[Novalug] Best programming language for "munging?" Not Perl? Ruby? Python?

James Ewing Cottrell 3rd JECottrell3 at Comcast.NET
Wed Oct 28 16:21:58 EDT 2009


Like I said, Perl was designed to make System Administration tasks 
easier. For quick tasks, it's great. Having dynamic strings, hashes, and 
arrays, as well as regular expressions makes it faster than programming 
in C. So when a project feels too heavy for a shell script, Perl has 
been the logical next step for me. I can use or ignore the features I 
don't need or like.

I dunno Python at all, other than from grubbing thru a few anaconda 
scripts, so I dunno how well it can bang out those easy tasks quickly. 
I'm assuming it can.

But I think the Next Big Thing is Ruby, especially on Rails. Ruby was 
designed to fix Perl, and as an alternative to Java. In fact, I'm 
reading a book right now called From Java to Ruby, by Bruce Tate, which 
says that Java is Too Heavy, burdened with Cumbersome Frameworks, and 
that RoR is orders of magnitudes more productive (not to mention FUN) 
than Java.

Bruce has written several Java books too, so it's not just a case of "My 
Language can beat up Your Language". And he says that a lot of other 
Java gurus are wringing their hand at what Java has become too.

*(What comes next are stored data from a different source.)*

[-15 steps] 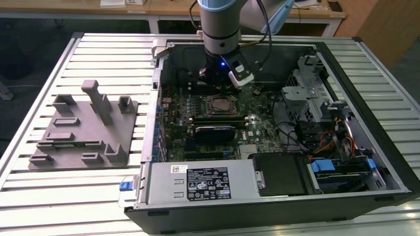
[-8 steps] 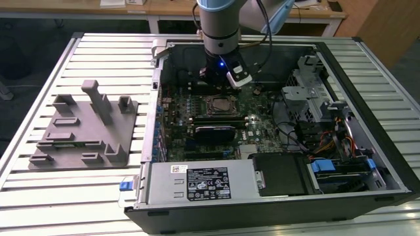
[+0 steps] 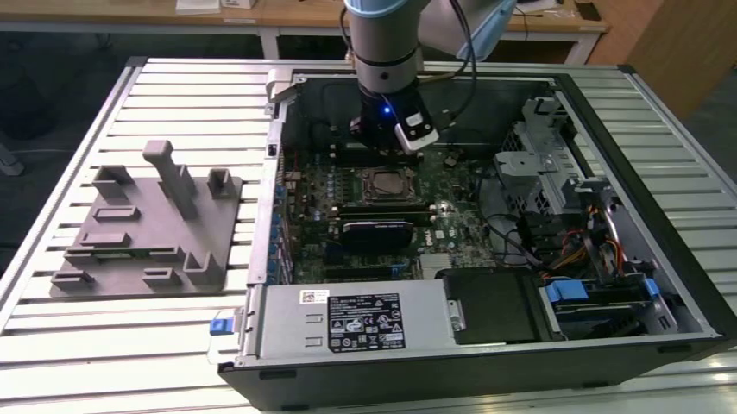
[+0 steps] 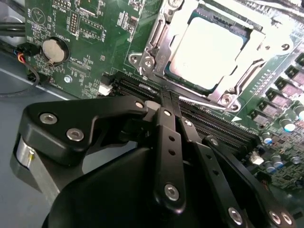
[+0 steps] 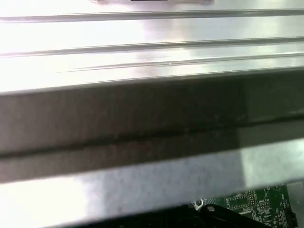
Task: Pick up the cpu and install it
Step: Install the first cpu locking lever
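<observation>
The gripper point(image 4: 167, 97), fingers pressed together and empty, hovers just short of the cpu point(image 4: 209, 52) seated in its socket point(image 4: 156, 45); it probably needs only level, gentle seating.

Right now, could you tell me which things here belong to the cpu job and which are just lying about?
Belong to the job:
- cpu, seated in the socket frame on the motherboard
- pincer, fingers together and holding nothing, beside the socket

Just lying about:
- grey fixture on the table
- coin battery
- power supply
</observation>
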Action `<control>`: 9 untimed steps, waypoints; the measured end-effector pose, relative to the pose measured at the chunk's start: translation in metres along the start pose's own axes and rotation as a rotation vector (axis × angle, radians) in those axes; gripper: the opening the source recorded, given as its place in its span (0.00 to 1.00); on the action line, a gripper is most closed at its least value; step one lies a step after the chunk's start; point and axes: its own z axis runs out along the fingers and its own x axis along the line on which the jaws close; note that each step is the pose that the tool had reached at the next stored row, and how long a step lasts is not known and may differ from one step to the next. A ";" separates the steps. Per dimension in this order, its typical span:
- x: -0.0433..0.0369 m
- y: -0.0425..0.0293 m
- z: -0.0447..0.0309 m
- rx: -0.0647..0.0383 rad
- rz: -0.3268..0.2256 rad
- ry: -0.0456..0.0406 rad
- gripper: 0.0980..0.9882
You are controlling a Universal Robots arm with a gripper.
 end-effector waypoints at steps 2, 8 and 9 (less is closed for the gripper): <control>0.0006 0.0002 0.0001 0.001 0.007 -0.0013 0.01; 0.0031 0.0002 0.0007 0.007 0.052 -0.0083 0.01; 0.0032 0.0002 0.0009 0.010 0.067 -0.0107 0.01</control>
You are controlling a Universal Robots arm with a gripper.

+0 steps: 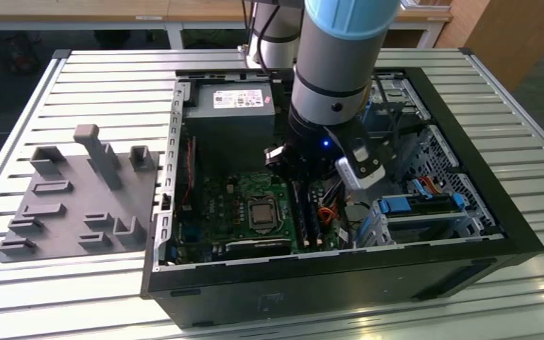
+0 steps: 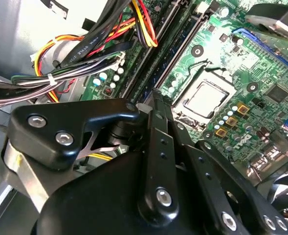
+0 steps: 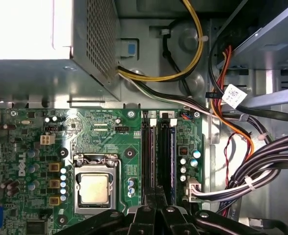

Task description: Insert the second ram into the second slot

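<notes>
Your gripper (image 3: 156,196) is pressed together over the second ram (image 3: 172,156) at 12 o'clock, pushing it into its slot (image 3: 166,156) on the motherboard (image 3: 99,147).

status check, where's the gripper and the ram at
Gripper low over the memory slots, jaws shut. A ram stands in the slots beside it. Cable bundle close alongside, off the slots.

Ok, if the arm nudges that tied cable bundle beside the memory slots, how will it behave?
Probably floppy: the cable bundle sags in loose curves, so it should give way. The white tie likely makes the strands shift together. It seems to end at a plug on the motherboard, so a hard shove may strain that.
</notes>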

To be fair, the book was published in 2006, so developments in Java 
could have changed the tide somewhat. Or not. I dunno.

Change is always difficult, but it is ultimately rewarding. I learned a 
lot when I switched from csh to ksh, and from vi to emacs, and probably 
when I switched from Solaris to Linux.

So now I need to make another change, from Perl to Ruby.

The counterpart to CPAN is Ruby Gems. A large repo is RubyForge.ORG

Consider the first item from the following URL:

http://rubyforge.org/softwaremap/trove_list.php?form_cat=87

Net::SSH even looks like a CPAN name, doesn't it? I bet many a hacker 
cut their teeth on Ruby by rewriting the Perl modules from CPAN.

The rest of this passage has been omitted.